Re: [Qemu-devel] qemu vs gcc4

qemu-devel
[Date Prev][Date Next][Thread Prev][Thread Next][Date Index][Thread Index]
Re: [Qemu-devel] qemu vs gcc4

From:	Paul Brook
Subject:	Re: [Qemu-devel] qemu vs gcc4
Date:	Tue, 31 Oct 2006 22:08:18 +0000
User-agent:	KMail/1.9.5
On Tuesday 31 October 2006 20:41, Rob Landley wrote:
> Welcome to Stupid Question Theatre!  With your host, Paul Brook.  Today's
> contestant is: Rob Landley.  How dumb will it get?
>
> On Tuesday 31 October 2006 2:02 pm, Paul Brook wrote:
> > The basic principle is very similar. Host code is decomposed into an
> > intermediate form consisting of simple operations, then native code is
> > generated from those operations.
>
> I got that part.  It's the how I'm still head-scratching over.
>
> The disassembly routines seem relatively compiler-independent, but I'm
> under the impression that turning the intermediate result (the string of
> qops) into large blocks of translated code involves gluing together a bunch
> of smaller blocks of pregenerated code.  These pregenerated blocks were
> spit out by gcc and are where the all the compiler dependencies that aren't
> clear bugs come from.

Correct.

> I thought what you were doing was replacing the pregenerated blocks with
> hand-coded assembly statements, but your description here seems to be about
> changing the disassembly routines that figure out which qops to string
> together in part 2.

Replacing the pregenerated blocks with hand written assembly isn't feasible. 
Each target has its own set of ops, and each host would need its own assembly 
implementation of those ops. Multiply 11 targets by 11 hosts and you get a 
unmaintainable mess :-)

> > In the existing dyngen implementation most operands to ops are implicit,
> > with only a few ops taking explicit arguments. The principle with the new
> > system is that all operands are explicit.
>
> Having looked ahead to your example before replying to this, I think I
> understand that part now.  (Just barely.)
>
> > The intermediate representation used by the code generator resembles an
> > imaginary machine. This machine has various different instructions
> > (qops), and a nominally infinite register file (qregs).
>
> Each qreg is represented as an integer index?

Yes.

> > Each qop takes zero or more arguments, each of which may be an input or
> > output.
>
> The input or output is always one of these qreg indexes?  (Some of the
> existing ones seem to take immediate values...)

It is always a qreg.
Potentially we could decide that some qregs are constants rather than 
variables, and use that information for gode generation, but that's a 
slightly different issue.

> > In addition to dynamically allocated qregs there are a fixed set of qregs
> > that map onto the guest CPU state. This is to simplify code generation.
>
> These are indexes 0, 1, and 2?

They are defined by th code you quote below. However this is an implementation 
detail, and could change. You should use the named constants.

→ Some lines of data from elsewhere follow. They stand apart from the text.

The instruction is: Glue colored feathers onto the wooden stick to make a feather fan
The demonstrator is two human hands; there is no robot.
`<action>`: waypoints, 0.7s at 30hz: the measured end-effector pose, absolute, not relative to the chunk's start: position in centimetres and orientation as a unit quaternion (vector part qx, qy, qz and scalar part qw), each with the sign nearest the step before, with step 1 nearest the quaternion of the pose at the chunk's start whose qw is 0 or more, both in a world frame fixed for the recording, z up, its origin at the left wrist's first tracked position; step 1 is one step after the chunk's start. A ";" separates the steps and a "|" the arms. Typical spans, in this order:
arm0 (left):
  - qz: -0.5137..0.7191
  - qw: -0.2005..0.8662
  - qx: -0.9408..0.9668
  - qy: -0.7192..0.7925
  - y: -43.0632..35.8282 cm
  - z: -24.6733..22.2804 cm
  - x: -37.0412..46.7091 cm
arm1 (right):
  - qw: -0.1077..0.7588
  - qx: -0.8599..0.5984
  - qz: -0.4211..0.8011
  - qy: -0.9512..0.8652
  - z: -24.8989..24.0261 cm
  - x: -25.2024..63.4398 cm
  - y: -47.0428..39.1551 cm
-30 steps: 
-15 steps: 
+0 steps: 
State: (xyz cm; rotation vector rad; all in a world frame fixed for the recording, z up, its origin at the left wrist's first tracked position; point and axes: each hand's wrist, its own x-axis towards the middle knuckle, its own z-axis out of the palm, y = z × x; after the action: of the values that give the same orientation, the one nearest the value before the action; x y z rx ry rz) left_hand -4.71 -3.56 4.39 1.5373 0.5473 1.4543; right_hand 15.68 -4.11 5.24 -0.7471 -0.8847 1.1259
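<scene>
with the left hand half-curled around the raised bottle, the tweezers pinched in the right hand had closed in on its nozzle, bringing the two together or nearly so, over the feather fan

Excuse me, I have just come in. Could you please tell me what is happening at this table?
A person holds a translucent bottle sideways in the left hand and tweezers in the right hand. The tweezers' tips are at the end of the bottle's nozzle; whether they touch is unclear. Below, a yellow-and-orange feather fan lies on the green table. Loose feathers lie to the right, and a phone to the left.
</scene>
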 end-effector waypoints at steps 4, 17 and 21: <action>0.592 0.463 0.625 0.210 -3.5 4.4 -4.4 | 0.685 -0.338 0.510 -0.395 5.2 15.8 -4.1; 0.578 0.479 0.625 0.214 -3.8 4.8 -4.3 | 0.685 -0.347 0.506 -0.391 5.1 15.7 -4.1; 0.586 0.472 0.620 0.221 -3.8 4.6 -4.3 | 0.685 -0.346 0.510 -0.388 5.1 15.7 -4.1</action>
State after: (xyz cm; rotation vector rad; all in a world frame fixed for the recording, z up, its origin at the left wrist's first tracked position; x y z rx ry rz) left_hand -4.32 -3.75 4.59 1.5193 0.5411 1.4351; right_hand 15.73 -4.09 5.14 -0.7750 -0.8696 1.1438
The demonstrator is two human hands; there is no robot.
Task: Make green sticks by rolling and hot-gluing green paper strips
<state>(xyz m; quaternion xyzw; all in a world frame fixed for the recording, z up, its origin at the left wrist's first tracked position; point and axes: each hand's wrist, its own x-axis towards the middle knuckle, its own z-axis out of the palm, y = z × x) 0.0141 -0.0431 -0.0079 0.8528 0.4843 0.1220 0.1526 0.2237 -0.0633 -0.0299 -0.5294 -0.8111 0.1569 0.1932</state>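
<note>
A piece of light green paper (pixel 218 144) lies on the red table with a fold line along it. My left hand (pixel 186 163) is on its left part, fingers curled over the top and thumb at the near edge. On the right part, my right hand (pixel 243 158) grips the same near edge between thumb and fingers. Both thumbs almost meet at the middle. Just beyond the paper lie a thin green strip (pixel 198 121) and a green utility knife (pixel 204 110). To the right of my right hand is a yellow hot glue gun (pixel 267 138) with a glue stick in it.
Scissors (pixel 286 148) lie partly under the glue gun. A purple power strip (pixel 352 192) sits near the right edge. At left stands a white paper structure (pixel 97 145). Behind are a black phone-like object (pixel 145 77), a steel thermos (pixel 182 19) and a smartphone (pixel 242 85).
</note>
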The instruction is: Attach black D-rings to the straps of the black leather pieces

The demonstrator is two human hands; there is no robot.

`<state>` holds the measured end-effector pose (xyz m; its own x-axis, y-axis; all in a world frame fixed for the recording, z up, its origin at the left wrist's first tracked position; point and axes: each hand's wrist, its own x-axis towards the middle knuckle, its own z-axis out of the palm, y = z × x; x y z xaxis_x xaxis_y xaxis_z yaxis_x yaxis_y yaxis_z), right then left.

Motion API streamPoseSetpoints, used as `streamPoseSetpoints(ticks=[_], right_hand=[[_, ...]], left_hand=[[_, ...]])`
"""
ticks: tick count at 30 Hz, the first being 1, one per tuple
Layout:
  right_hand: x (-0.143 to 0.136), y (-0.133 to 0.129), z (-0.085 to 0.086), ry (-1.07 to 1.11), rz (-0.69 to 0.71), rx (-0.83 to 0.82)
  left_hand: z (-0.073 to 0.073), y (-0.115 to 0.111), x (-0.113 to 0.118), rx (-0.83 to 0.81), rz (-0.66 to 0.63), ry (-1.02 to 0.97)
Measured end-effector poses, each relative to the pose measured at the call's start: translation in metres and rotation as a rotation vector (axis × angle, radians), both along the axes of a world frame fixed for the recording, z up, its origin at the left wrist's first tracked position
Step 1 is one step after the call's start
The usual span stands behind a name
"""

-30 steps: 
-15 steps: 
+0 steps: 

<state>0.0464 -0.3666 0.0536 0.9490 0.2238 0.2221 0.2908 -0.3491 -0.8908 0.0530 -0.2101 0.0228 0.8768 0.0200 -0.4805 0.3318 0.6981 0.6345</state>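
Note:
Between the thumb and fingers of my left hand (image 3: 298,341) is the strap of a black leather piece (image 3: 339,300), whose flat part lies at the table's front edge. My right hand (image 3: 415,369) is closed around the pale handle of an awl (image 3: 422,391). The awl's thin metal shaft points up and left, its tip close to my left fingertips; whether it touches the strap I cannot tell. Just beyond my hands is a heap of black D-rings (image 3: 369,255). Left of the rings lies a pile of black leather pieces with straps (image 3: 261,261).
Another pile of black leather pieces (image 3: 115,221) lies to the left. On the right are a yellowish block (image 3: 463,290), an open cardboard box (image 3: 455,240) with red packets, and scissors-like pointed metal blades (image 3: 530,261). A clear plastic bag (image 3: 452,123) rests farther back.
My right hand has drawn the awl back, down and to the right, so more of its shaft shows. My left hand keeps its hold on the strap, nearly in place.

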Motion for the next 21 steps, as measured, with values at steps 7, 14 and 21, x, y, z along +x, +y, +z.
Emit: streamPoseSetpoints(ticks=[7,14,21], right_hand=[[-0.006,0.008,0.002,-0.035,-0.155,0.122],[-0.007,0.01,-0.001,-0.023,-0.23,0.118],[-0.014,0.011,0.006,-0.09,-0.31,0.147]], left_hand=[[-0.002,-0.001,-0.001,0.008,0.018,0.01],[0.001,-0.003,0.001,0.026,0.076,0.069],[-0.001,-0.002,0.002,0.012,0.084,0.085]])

> Ok, looking at target-arm/translate.c, we have:
>
> static inline void gen_op_addl_T0_T1(void)
> {
>     gen_op_add32(QREG_T0, QREG_T0, QREG_T1);
> }
>
> So what is QREG_T0 anyway?  This is hard to grep for. 'find . | grep -v svn
> | xargs grep "QREG_T0"' doesn't produce anything useful, so there's got to
> be preprocessor concatenation stuff with ## going on, let's try just QREG
> on the *.h files, and yup at the start of qop.h there's this:

It corresponds to "T0" in dyngen. In addition to the actual CPU state, dyngen 
uses 3 fixed register as scratch workspace. for qop purposes these are part 
of the guest CPU state. They're only there to aid conversion of the 
translation code, they'll go away eventually.

> enum target_qregs {
>     QREG_NULL,
> #define DEFO32(name, offset) QREG_ ## name,
> #define DEFO64(name, offset) DEFO32(name, offset)
> #define DEFF32(name, reg) DEFO32(name, reg)
> #define DEFF64(name, reg) DEFO32(name, reg)
> #define DEFR(name, reg, mode) DEFO32(name, reg)
> #include "qregs.def"
>
> And that has "DEFR(T0, AREG1, QMODE_I32)" which...  Ok, DEFR() discards the
> third argument ("mode") completely, and then DEFO32() discards the second
> argument (offset), and what's left is just the name, so it's position
> dependent (so why have the darn macros at ALL?)

Because qregs.def in included in at least two other places. This is the C 
preprocessor trickery I mentioned :-)

> My brain hurts a lot now.  I'm just letting you know.  What is all this
> complication actually trying to accomplish?

Generation of 3 different things (QREG_* constants, the target_reginfo 
structure, and qreg_names) from a single source. This avoid having to keep 3 
big hairy arrays in sync with each other.
It's also used implement 64-bit qregs as a pair of 32-bit qregs on 32-bit 
hosts.

> > Each qreg has a particular type (32/64 bit, integer or float).
>
> You mean each qop's arguments have a particular type, and the arguments are
> always in qregs?  Or each qreg has a type permanently associated with that
> qreg?  

Both the above.

> Or the value currently in a qreg has a type associated with it, but 
> the next value stored in that qreg may have a different type?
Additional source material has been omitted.